→ **YOUR INSTRUCTIONS**
Please count the lines in the data below that mention the word "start", then give only the total.

→ **DATA EXTRACT**
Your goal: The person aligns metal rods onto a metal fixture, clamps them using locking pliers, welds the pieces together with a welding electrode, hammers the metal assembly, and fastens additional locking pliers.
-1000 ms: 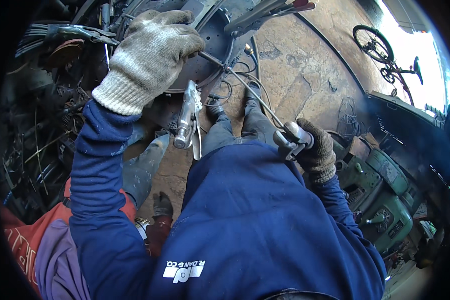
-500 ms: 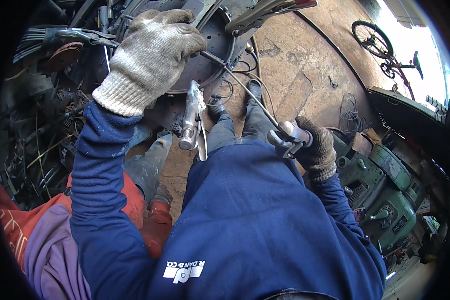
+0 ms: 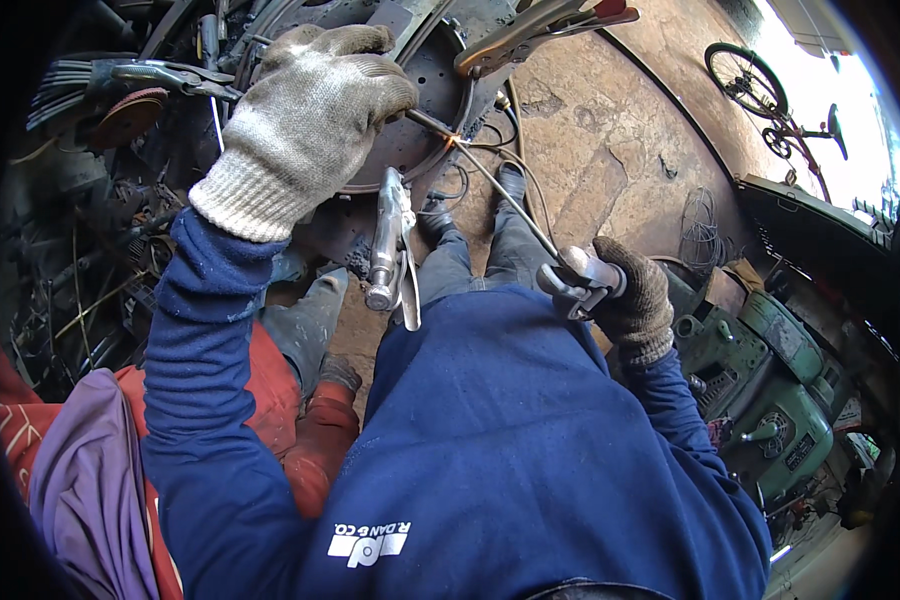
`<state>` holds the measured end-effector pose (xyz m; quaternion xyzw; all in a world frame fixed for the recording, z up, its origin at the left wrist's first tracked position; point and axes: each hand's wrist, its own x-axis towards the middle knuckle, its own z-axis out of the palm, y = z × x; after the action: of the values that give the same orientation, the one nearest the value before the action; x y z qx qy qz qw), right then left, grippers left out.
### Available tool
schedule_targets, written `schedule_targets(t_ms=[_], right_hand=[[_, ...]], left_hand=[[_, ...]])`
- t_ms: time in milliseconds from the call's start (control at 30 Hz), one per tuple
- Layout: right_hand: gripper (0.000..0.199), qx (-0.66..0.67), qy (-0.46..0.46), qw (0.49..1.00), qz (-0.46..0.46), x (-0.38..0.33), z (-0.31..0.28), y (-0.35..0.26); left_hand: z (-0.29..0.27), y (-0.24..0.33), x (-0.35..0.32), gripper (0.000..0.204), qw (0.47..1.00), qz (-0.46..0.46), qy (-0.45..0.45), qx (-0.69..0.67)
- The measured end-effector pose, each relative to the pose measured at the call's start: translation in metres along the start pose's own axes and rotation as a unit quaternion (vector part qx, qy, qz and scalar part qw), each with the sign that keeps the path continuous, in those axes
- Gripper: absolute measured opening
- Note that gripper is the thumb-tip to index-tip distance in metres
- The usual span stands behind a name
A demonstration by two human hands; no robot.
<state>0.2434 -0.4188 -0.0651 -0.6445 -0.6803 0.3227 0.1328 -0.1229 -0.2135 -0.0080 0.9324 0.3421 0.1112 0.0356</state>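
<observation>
Welding rod point(image 3: 505, 195), thin and straight, runs from a clamp-style electrode holder point(image 3: 578, 282) up and to the left, its tip glowing orange where it meets the rim of a dark round metal disc point(image 3: 422, 95) near the top middle of the view. Seen from above, a person in a blue work jacket bends over the disc. Their right hand point(image 3: 632, 298), in a dark glove, is clenched around the holder's handle at the right of centre. Their left hand point(image 3: 305, 125), in a pale knitted glove, is curled over the disc's edge just left of the glowing spot, fingers closed as if bracing the part; whether they grip anything underneath cannot be told. Silver locking pliers point(image 3: 390, 250) hang clamped from the disc's lower edge, and a second pair with red-tipped handles point(image 3: 540, 25) bites its upper edge. Judging by the glow, a weld bead is being laid at the rim. Continuing would call for a steady right hand, feeding the rod in as it shortens while the left keeps the disc from shifting. A bicycle point(image 3: 770, 100) stands beyond on the floor, and a green machine point(image 3: 770, 390) sits at the right.
</observation>
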Motion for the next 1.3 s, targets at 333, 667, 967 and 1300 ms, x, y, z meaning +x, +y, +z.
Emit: schedule_targets(t_ms=[333, 667, 967, 1300], right_hand=[[0.037, -0.073, 0.060, 0.976, -0.195, 0.009, -0.006, -0.003], [0.037, 0.241, 0.105, 0.965, -0.006, -0.027, 0.023, 0.021], [0.030, 0.013, 0.044, 0.998, -0.036, -0.013, 0.001, 0.002], [0.043, 0.075, 0.004, 0.997, 0.022, -0.004, 0.004, 0.002]], left_hand=[[-0.014, 0.007, 0.001, 0.029, 0.998, -0.018, -0.034, -0.041], [-0.007, 0.013, 0.010, 0.027, 0.999, 0.025, -0.026, 0.006], [-0.009, 0.010, 0.006, 0.032, 1.000, 0.008, -0.026, 0.009], [-0.004, 0.003, 0.009, 0.033, 1.000, 0.025, -0.008, 0.000]])
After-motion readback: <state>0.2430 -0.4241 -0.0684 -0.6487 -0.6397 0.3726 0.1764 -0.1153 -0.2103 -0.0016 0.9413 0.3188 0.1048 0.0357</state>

→ **WRITTEN ANSWER**
2